With regard to the first exception, assuming without deciding that it survived Dudewicz, the only statute that would arguably prohibit a discharge in a situation such as this one is the Whistleblowers' Protection Act, MCL 15.361 et seq.; MSA 17.428(1) et seq. However, plaintiff cannot avail herself of the protection of that statute because: (1) she did not refuse to perform an illegal act, (2) she did not report or threaten to report the illegal activity, and (3) she did not file suit within the statutory period. See MCL 15.362; MSA 17.428(2); MCL 15.363(1); MSA 17.428(3)(1); see also Shuttleworth, supra at 26-28. Under Dudewicz, she also may not use the statute as a source of public policy to establish a claim under the first Suchodolski exception.

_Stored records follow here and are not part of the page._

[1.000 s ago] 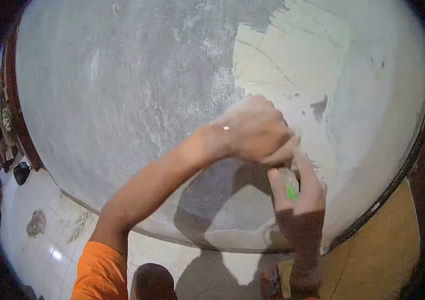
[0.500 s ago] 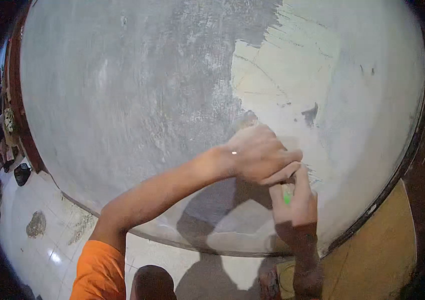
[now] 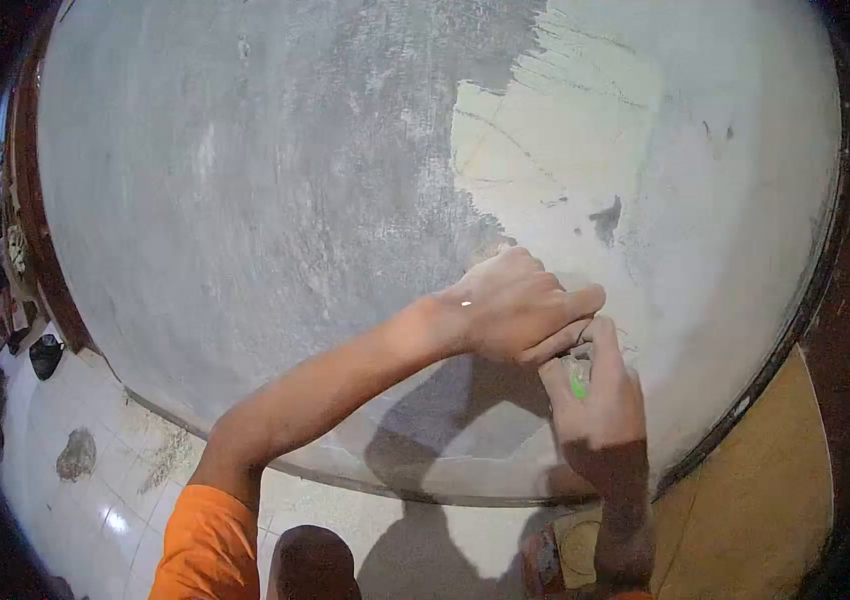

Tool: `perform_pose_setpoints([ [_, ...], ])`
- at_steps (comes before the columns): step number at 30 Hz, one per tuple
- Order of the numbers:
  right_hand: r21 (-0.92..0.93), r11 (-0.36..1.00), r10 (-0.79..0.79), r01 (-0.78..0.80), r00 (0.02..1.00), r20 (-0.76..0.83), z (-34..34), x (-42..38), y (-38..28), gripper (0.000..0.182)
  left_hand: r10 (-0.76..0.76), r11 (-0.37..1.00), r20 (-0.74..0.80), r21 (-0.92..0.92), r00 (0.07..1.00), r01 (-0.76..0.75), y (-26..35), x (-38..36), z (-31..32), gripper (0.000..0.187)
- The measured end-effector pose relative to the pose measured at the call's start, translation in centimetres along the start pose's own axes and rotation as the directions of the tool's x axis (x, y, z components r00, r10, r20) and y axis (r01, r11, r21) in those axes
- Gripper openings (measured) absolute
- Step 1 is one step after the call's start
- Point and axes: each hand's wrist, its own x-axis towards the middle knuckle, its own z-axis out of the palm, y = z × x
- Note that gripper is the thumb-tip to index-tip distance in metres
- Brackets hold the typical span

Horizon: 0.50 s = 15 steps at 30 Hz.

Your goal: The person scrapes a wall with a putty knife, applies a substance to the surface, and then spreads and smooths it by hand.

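Observation:
A grey wall [image 3: 245, 200] fills most of the view, with a pale, cream-coloured patch [image 3: 535, 130] right of its middle. My left hand [image 3: 520, 305] is closed near the patch's lower edge, its forearm crossing from the lower left. Just below it, my right hand [image 3: 600, 395] is closed around a small object with a green part [image 3: 578, 384]. The fingers of both hands meet at this object. What else they hold between them is hidden.
White floor tiles [image 3: 35, 480] lie at the lower left, with a grey smudge and a black bag [image 3: 46, 356]. A brown surface [image 3: 755, 490] is at the lower right. My knee [image 3: 313, 565] shows at the bottom. A dark strip runs along the wall's foot.
The view has shifted slightly, so the wall patch appears a little farther left. My right hand has turned slightly and sits a little further right; both hands remain together.

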Motion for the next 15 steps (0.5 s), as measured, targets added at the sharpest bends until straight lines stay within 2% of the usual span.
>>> perform_pose_setpoints([
  [1,0.000,1.000,-0.006,0.006,1.000,0.013,0.4,0.2,0.3,0.019,0.028,1.000,0.005,0.015,1.000,-0.028,0.0,0.0,-0.1,0.022],
  [3,0.054,0.996,-0.075,0.077,0.996,-0.049,1.7,1.3,0.9,0.038,0.001,0.998,0.016,0.061,1.000,-0.002,-0.6,0.0,-1.5,0.021],
  [5,0.106,0.994,-0.015,0.019,0.999,-0.037,1.9,1.9,-0.6,0.037,-0.026,0.996,0.045,0.092,0.999,0.022,-1.1,-0.1,-2.3,0.021],
  [7,0.055,0.998,0.028,-0.028,1.000,0.001,1.2,1.9,-1.9,0.036,-0.027,0.999,-0.042,0.034,0.999,0.028,-1.2,-0.1,-2.6,0.021],
  [11,0.031,0.999,-0.039,0.040,0.998,-0.045,0.5,1.0,-1.1,0.033,-0.082,0.991,0.040,0.104,0.996,0.078,-0.4,-0.1,-2.3,0.022],
  [12,0.003,0.998,-0.057,0.057,0.996,-0.064,0.0,0.6,-0.9,0.031,-0.074,0.989,0.001,-0.126,0.997,0.073,-0.4,0.1,-0.6,0.023],
  [13,-0.003,0.998,-0.063,0.063,0.996,-0.064,-0.7,0.1,-1.2,0.031,-0.075,0.989,-0.007,-0.125,0.997,0.073,0.3,0.3,-0.3,0.023],
  [15,-0.045,0.990,0.134,-0.134,0.991,-0.017,-1.5,-0.8,-1.1,0.013,-0.032,0.998,0.036,-0.047,0.999,0.034,1.4,0.6,0.2,0.025],
])
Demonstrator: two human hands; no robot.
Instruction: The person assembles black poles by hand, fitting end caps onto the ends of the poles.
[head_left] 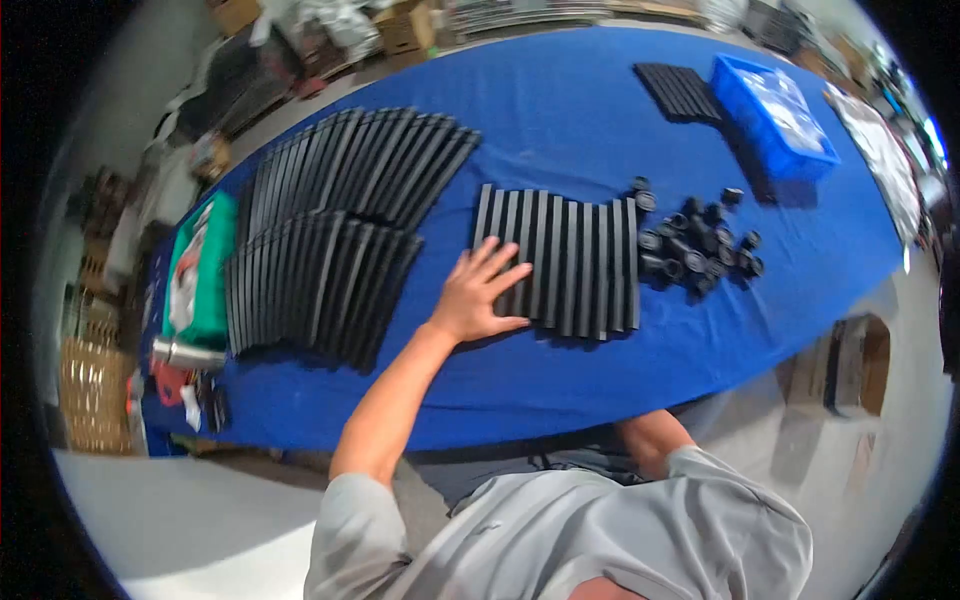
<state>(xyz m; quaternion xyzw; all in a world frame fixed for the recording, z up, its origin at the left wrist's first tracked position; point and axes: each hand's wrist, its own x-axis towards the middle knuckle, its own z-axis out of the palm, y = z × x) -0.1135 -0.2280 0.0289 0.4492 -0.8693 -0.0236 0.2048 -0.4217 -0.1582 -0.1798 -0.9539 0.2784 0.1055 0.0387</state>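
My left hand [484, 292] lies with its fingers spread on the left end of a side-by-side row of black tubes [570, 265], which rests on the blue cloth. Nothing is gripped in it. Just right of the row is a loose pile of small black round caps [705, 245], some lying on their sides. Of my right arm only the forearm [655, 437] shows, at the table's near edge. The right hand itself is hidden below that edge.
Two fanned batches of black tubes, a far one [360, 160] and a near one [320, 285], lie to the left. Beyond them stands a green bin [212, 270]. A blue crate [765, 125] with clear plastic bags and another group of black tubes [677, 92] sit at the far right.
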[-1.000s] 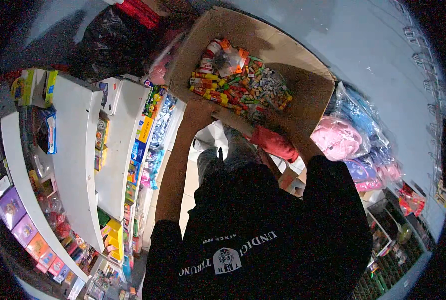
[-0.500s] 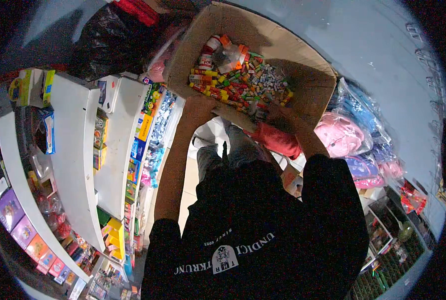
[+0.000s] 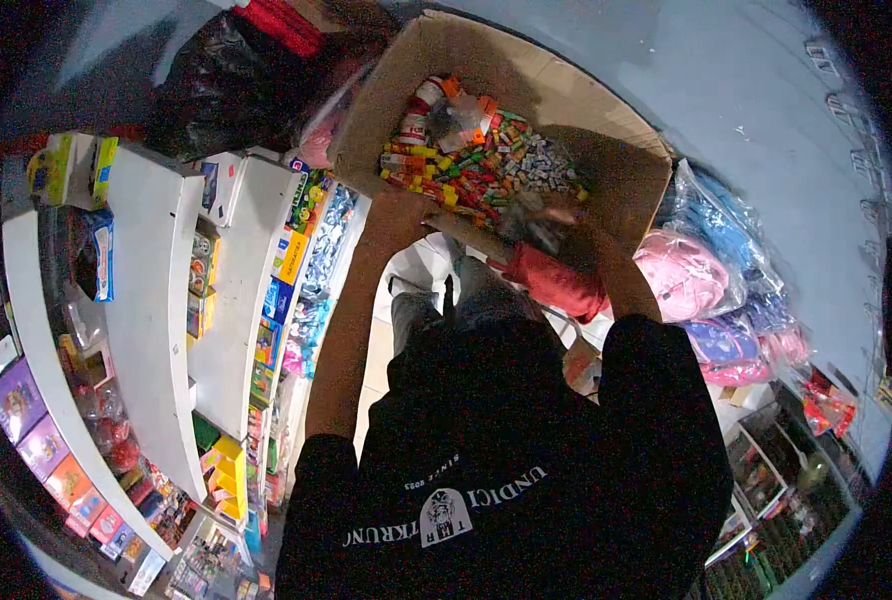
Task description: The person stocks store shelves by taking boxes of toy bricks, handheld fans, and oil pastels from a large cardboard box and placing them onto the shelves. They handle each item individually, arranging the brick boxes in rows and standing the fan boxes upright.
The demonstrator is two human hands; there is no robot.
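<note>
A large open cardboard box point(image 3: 536, 50) stands tilted in front of me. Heaped in it are many small colourful cylinders that look like batteries point(image 3: 551, 165), along with yellow-capped tubes point(image 3: 416, 170) and a red-and-white container point(image 3: 421, 108). My left hand point(image 3: 396, 218) grips the box's near left rim, its fingers partly hidden. Inside the near right part of the box is my right hand point(image 3: 571, 228), over the pile and smeared by motion, so its fingers and anything in them cannot be made out. A red cloth-like piece point(image 3: 556, 280) lies at the near rim, beside my right wrist.
White shelves point(image 3: 146, 250) with boxed and packaged goods run along the left. Plastic-wrapped pink and blue bags point(image 3: 681, 275) are stacked on the right by a grey wall point(image 3: 746, 120). A black plastic bag point(image 3: 216, 85) sits at upper left; a wire rack point(image 3: 786, 510) stands lower right.
My right hand has shifted among the small items and is now blurred. My left hand keeps its place on the rim. The view has shifted slightly.
</note>
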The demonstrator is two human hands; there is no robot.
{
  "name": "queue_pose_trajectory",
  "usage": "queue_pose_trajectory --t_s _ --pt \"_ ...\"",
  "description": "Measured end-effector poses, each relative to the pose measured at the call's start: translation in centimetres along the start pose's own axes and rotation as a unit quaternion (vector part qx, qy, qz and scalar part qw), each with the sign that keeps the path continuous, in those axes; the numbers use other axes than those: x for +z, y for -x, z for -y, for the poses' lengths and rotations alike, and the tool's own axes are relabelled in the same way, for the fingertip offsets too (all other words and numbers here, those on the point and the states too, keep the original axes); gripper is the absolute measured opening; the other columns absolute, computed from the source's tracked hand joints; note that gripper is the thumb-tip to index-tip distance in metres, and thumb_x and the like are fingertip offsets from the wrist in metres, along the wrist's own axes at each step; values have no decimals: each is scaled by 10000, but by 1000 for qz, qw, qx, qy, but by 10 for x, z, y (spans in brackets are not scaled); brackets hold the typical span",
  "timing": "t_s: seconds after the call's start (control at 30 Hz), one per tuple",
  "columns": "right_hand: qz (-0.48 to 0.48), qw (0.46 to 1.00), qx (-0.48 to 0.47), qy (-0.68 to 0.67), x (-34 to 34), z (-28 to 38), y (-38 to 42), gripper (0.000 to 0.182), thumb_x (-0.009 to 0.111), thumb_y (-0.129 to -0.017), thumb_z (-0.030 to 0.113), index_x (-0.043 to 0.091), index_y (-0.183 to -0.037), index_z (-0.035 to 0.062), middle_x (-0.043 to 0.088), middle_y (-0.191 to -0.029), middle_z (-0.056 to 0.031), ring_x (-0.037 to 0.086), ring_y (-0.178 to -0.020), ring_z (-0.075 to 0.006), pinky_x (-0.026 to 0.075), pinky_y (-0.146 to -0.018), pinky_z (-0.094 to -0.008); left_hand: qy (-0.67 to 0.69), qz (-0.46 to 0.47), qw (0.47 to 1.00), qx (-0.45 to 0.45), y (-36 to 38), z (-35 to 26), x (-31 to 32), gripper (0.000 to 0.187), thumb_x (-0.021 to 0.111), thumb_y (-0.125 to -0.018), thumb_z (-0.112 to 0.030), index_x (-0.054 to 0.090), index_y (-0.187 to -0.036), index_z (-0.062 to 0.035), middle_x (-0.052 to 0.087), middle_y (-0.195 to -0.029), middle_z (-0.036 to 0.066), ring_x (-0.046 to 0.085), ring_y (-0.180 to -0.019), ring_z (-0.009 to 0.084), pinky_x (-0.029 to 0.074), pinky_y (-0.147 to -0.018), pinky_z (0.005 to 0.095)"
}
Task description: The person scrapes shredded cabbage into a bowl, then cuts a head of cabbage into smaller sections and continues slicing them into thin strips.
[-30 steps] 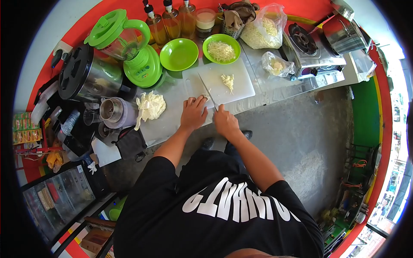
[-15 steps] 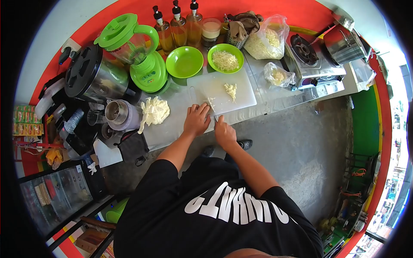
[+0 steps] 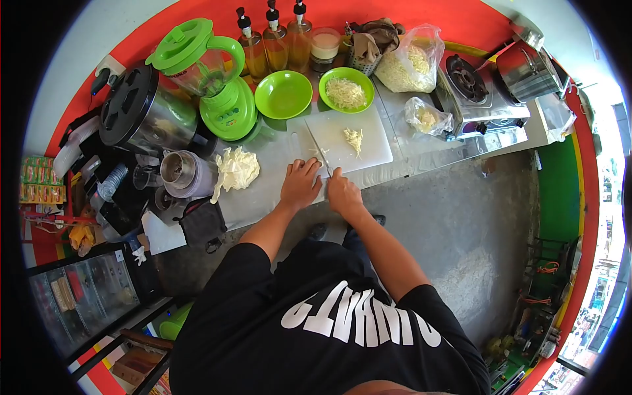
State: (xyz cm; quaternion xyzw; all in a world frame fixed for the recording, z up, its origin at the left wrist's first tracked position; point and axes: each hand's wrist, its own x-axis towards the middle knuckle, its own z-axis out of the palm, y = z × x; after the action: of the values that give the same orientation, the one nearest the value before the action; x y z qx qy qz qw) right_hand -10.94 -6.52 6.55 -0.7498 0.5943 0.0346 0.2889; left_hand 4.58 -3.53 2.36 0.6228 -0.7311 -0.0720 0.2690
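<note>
My right hand (image 3: 344, 193) is closed round the handle of a knife (image 3: 319, 146), whose blade lies across the left part of a white cutting board (image 3: 375, 135). Just left of the blade, my left hand (image 3: 301, 184) has its fingertips bent together at the board's near edge, on or beside a few pale shreds; what they press is too small to make out. A small pile of pale shreds (image 3: 353, 139) lies on the board right of the knife. Behind the board stands a green plate with more shreds (image 3: 345, 94), beside an empty green bowl (image 3: 283, 95).
A crumpled cream-coloured wrap (image 3: 236, 172) and a metal-topped jar (image 3: 186, 172) are at the left. Behind them stands a green blender (image 3: 227, 108). Pump bottles (image 3: 276, 46) line the back. A filled plastic bag (image 3: 411, 66), a smaller bag (image 3: 426, 117) and a stove (image 3: 484, 99) are at the right.
The knife blade has come into clear view, now stretched across the board beside my left fingertips. My right hand has shifted slightly and turned with it. My left hand has barely moved.
</note>
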Motion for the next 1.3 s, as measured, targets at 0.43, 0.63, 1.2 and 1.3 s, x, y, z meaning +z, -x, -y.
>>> queue_pose_trajectory --t_s 0.43,0.63,1.2,1.3 --pt "6 1000 7 -29 -5 8 7 315 482 -1059 311 430 -1149 14 701 -977 -319 683 -958 -514 534 -856 -581 11 -8 1000 -2 1 1 2 360 660 -869 -203 623 -1193 -50 596 -1274 81 537 -1117 322 416 -973 456" --pt "13 999 40 -34 9 7 15 324 490 -1060 320 435 -1149 14 703 -993 -308 687 -970 -498 537 -851 -570 9 -21 1000 13 2 4 4 350 663 -866 -198 622 -1182 -54 605 -1243 69 546 -1137 284 406 -962 447" --pt "-18 1000 24 4 3 5 2 317 509 -1050 316 445 -1115 12 718 -945 -287 705 -933 -487 564 -826 -557 4 -18 1000 1 2 3 3 311 656 -876 -187 622 -1163 -73 605 -1232 41 546 -1109 258 400 -966 441" --pt "-4 999 44 6 13 7 12 305 508 -1050 301 447 -1125 12 720 -964 -287 709 -934 -477 568 -823 -547 27 -34 999 6 2 7 6 287 664 -858 -167 629 -1123 -62 616 -1218 53 547 -1105 283 390 -964 436"
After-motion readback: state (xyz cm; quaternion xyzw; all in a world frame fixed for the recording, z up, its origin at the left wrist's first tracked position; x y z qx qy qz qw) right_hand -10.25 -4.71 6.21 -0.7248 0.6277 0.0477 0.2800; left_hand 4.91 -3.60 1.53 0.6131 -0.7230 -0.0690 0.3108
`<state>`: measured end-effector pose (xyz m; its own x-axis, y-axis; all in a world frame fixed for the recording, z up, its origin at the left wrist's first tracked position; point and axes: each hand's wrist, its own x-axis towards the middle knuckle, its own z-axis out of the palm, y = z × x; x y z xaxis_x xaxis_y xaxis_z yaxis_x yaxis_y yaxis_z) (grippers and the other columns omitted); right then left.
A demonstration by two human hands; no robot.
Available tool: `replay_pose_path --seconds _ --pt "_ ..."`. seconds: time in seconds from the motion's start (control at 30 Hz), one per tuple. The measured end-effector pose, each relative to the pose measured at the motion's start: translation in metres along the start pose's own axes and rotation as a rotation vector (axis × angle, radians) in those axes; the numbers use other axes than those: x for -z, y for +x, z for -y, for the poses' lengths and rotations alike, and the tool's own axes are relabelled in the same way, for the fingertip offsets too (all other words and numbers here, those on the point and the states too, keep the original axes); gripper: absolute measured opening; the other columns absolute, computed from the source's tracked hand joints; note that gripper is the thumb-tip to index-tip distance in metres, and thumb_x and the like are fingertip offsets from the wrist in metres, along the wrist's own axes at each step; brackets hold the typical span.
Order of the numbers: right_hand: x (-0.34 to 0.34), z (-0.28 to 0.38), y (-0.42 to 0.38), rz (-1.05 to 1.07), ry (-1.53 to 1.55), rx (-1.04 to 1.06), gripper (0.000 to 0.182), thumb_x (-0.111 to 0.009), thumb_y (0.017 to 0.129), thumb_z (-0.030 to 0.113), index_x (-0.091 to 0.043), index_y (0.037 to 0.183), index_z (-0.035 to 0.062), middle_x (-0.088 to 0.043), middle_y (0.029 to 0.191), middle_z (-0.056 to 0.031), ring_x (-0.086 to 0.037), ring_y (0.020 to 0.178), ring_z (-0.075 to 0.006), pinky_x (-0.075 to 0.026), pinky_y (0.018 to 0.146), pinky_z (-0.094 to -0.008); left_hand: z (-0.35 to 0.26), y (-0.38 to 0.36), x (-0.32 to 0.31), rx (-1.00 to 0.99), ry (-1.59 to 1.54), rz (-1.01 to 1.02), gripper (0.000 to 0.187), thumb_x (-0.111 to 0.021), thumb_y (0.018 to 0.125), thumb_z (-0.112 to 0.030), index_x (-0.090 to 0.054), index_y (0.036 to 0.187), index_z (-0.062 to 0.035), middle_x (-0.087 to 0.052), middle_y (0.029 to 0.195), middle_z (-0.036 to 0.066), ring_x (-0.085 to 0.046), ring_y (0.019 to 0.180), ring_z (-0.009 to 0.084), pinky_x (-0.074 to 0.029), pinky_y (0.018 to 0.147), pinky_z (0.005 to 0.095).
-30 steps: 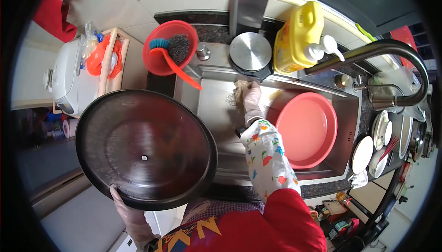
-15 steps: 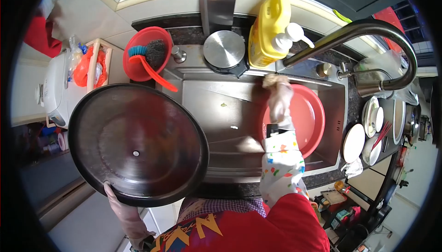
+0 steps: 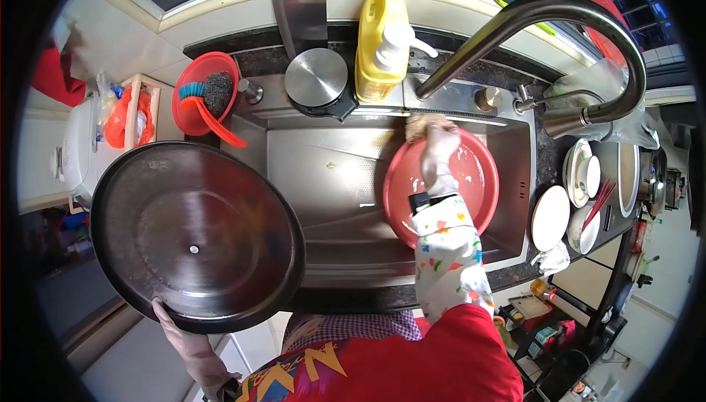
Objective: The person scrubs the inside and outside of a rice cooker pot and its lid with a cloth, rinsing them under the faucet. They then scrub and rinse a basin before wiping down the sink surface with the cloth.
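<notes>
My left hand (image 3: 185,345) grips a large round dark lid (image 3: 243,211) by its near rim, with the thumb lying on the inner face. The lid is tilted toward me, left of the sink, and a small pale screw shows at its centre. My right hand (image 3: 440,153), wet-looking and under a patterned sleeve cover, is closed on a tan sponge (image 3: 421,126). It is over the far part of a red basin (image 3: 482,181), with the sponge at the far rim. The basin stands in the steel sink (image 3: 323,181) and has some liquid or shine inside.
Behind the sink stand a yellow pump bottle (image 3: 379,42), a round metal lid (image 3: 316,79) and a cleaver (image 3: 300,16). A red bowl (image 3: 187,123) holds a brush and scourer. The faucet (image 3: 632,49) arches at right, above plates (image 3: 550,218) and chopsticks (image 3: 599,203).
The view has swung slightly, so most things sit further left. My right hand with the sponge has shifted right relative to the basin. My left hand still holds the lid.
</notes>
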<state>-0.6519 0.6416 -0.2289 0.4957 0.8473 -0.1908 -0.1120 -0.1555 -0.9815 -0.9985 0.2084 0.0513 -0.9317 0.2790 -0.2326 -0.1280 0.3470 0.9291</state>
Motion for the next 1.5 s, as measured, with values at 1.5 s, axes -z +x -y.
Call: replay_pose_path --seconds 1.5 --pt "-0.225 -0.164 -0.249 0.843 -0.501 0.327 0.037 -0.037 0.098 0.027 -0.058 0.112 0.0005 -0.060 0.111 -0.0217 -0.053 0.107 -0.0357 -0.040 0.094 -0.0400 0.028 0.011 0.074 0.049 0.046 -0.204 0.045 -0.044 0.098 -0.033 -0.042 0.130 -0.0016 -0.045 0.127 0.006 -0.041 0.117 0.0164 -0.030 0.104 0.0320"
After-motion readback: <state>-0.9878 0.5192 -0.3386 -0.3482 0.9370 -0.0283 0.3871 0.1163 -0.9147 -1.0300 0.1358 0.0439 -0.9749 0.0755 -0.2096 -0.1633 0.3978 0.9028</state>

The second form of the exception under Suchodolski is the most applicable to plaintiff's case. Plaintiff claims she was constructively discharged for refusing to violate the law and her resignation should be treated as a refusal. However, plaintiff cannot prevail because she uses her resignation as proof of both a constructive discharge and a refusal to violate the law. Because plaintiff's refusal happened at the same time as her resignation, plaintiff did not give defendant an opportunity to act appropriately or inappropriately in reaction to her refusal. Therefore, plaintiff cannot establish a claim under the second form of the public policy exception.

She clearly does not fit under the third exception because she did not claim to have been constructively discharged for exercising a statutory right.

In summary, because plaintiff cannot establish a prima facie case under any of the three Suchodolski exceptions, the trial court should have dismissed plaintiff's complaint for failing to state a claim. MCR 2.116(C)(8).

For the sake of clarity, we also point out that constructive discharge is not in itself a cause of action, although it is routinely alleged as a separate count in complaints for wrongful discharge. See, e.g., Wolff v Automobile Club of Michigan, 194 Mich.App. 6, 15; 486 N.W.2d 75 (1992); Hammond v United of Oakland, Inc, 193 Mich.App. 146, 151; 483 N.W.2d 652 (1992). Rather, constructive discharge is a defense against the argument that no suit should lie in a specific case because the plaintiff left the job voluntarily. See anno: Circumstances which warrant finding of constructive discharge in cases under Age Discrimination in Employment Act (29 USCS §§ 621 et seq), 93 ALR Fed 10, 16 (1989); see also anno: Circumstances in Title VII employment discrimination cases (42 USCS §§ 2000e et seq) which warrant finding of "Constructive Discharge" of discriminatee who resigns employment, 55 ALR Fed 418, 420-421 (1981). Thus, an underlying cause of action is needed where it is asserted that a plaintiff did not voluntarily resign but was instead constructively discharged.

A constructive discharge is established where "an employer deliberately makes an employee's working conditions so intolerable that the employee is forced into an involuntary resignation or, stated differently, when working conditions become so difficult or unpleasant that a reasonable person in the employee's shoes would feel compelled to resign." Mourad v Automobile Club Ins Ass'n, 186 Mich.App. 715, 721; 465 N.W.2d 395 (1991). Where reasonable persons could reach different conclusions regarding whether these elements are established, the issue becomes a question of fact for the jury and not one properly decided by the trial court. See id.

We acknowledge that, if plaintiff's complaint could be found to state a claim under Suchodolski, we would reverse the judgment below because the alleged deficiencies identified by the trial court — whether plaintiff's working conditions were intolerable, whether a reasonable person would have expected the alleged illegalities to recur, and whether defendant acted intentionally — are really questions of fact for the jury that do not justify summary disposition under MCR 2.116(C)(10). However, we find that the complaint fails to state a claim for discharge in violation of public policy.